> **What this task involves**: The response must consist of the lines below from the one with "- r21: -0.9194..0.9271" through the one with "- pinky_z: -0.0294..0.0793", exactly as they appear and with both ends kept.

☆ ☆ ☆ ☆

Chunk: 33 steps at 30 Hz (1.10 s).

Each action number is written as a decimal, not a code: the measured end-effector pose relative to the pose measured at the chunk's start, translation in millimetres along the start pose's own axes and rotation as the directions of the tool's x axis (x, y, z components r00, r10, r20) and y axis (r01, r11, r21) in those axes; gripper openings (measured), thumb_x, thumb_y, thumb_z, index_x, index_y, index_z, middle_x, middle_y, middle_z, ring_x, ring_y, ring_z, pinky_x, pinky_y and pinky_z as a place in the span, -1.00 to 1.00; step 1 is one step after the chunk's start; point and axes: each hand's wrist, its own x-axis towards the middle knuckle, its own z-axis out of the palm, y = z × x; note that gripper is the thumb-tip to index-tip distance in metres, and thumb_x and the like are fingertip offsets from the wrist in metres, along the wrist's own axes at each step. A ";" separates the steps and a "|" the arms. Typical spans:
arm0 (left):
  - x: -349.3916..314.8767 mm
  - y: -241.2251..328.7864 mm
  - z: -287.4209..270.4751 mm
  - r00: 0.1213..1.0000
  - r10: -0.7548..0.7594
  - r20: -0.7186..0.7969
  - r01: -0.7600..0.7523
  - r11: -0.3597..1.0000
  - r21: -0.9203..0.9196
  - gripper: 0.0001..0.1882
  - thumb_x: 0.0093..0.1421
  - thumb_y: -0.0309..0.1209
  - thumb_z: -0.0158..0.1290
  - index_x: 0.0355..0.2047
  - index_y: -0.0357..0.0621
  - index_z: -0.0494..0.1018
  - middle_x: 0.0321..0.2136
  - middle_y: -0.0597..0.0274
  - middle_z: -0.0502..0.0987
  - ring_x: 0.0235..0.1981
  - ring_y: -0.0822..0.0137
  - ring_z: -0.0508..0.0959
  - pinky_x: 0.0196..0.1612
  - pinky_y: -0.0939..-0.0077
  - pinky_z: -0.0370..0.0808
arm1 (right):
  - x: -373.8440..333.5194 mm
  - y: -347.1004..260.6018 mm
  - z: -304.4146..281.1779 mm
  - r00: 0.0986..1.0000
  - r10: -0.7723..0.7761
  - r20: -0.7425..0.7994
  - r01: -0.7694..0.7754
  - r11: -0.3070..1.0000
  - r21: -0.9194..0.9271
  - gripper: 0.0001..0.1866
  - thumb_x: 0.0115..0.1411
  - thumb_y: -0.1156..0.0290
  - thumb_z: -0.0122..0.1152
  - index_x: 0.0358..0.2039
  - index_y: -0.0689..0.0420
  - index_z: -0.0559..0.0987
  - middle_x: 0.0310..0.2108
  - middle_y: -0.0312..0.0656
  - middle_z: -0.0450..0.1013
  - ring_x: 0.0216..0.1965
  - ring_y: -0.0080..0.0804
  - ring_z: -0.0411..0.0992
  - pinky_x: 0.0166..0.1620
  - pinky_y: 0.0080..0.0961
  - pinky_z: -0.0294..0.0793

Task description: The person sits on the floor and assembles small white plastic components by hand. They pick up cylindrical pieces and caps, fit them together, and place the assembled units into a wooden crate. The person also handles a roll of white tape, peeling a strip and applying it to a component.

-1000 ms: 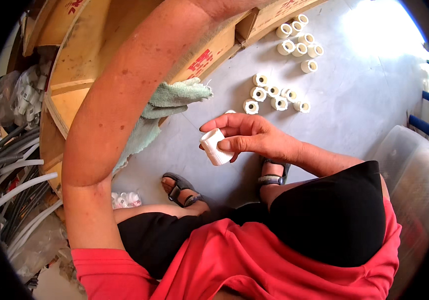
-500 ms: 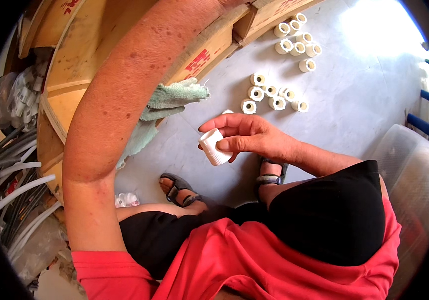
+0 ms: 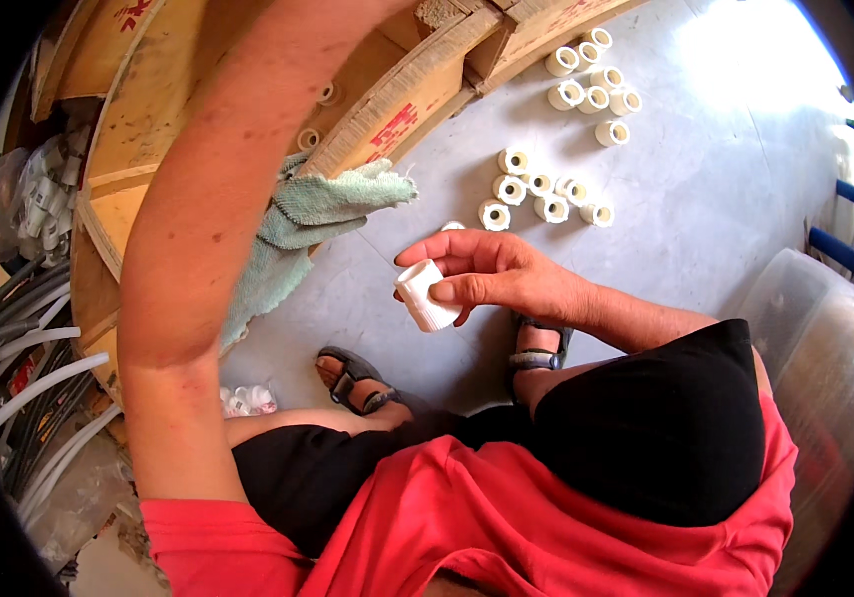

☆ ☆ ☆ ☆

> **Response area**:
  - r21: -0.9194..0.9271
  - gripper: 0.0001..0.1866
  - thumb_x: 0.0115..0.1411
  - thumb_y: -0.1156..0.0290
  - thumb_z: -0.0122..0.1152
  - index_x: 0.0358..0.2039
  - index_y: -0.0689..0.0420
  - index_z: -0.0559..0.0987
  - middle_x: 0.0310..0.2108
  - middle_y: -0.0312..0.0656
  - middle_z: -0.0450..0.1013
  - ring_x: 0.0216..0.1965
  - ring_y: -0.0080..0.0804
  - ring_z: -0.0411..0.0992
  - pinky_x: 0.0166..0.1620
  - pinky_y: 0.0080..0.0961
  - pinky_z: -0.0294..0.0793

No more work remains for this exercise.